▸ **TASK STATEMENT**: Your response should consist of the data that follows, repeated in full without alteration.

+--

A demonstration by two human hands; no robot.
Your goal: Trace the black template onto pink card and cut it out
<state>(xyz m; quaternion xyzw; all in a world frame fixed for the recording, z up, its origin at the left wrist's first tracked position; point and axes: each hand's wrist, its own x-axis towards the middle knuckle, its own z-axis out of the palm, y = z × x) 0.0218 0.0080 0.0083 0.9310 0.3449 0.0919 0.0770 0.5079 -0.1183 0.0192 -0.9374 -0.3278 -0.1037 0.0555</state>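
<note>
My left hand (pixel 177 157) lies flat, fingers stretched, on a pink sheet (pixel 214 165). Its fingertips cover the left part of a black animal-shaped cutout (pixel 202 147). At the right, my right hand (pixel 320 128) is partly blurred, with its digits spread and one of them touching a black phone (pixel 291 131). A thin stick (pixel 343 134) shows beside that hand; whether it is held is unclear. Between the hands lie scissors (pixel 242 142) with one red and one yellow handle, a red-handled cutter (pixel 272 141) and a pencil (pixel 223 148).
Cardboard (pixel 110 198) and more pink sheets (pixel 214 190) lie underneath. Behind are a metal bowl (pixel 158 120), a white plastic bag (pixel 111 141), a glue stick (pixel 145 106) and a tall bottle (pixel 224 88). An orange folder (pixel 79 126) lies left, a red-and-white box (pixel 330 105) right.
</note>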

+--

▸ **YOUR SOLUTION**:
A demonstration by two human hands; no robot.
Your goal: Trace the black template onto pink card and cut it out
<state>(xyz m; quaternion xyzw; all in a world frame fixed for the recording, z up, its origin at the left wrist's first tracked position; point and axes: each hand's wrist, its own x-axis towards the middle knuckle, its own z-axis out of the palm, y = z × x) 0.0218 0.0080 0.0083 0.9310 0.3449 0.0919 0.0770 0.5079 -0.1183 0.0192 -0.9374 -0.3278 -0.1037 0.0555</state>
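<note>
My left hand (pixel 177 157) lies flat, fingers stretched, on a pink sheet (pixel 214 165). Its fingertips cover the left part of a black animal-shaped cutout (pixel 202 147). At the right, my right hand (pixel 320 128) is partly blurred, with its digits spread and one of them touching a black phone (pixel 291 131). A thin stick (pixel 343 134) shows beside that hand; whether it is held is unclear. Between the hands lie scissors (pixel 242 142) with one red and one yellow handle, a red-handled cutter (pixel 272 141) and a pencil (pixel 223 148).
Cardboard (pixel 110 198) and more pink sheets (pixel 214 190) lie underneath. Behind are a metal bowl (pixel 158 120), a white plastic bag (pixel 111 141), a glue stick (pixel 145 106) and a tall bottle (pixel 224 88). An orange folder (pixel 79 126) lies left, a red-and-white box (pixel 330 105) right.
</note>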

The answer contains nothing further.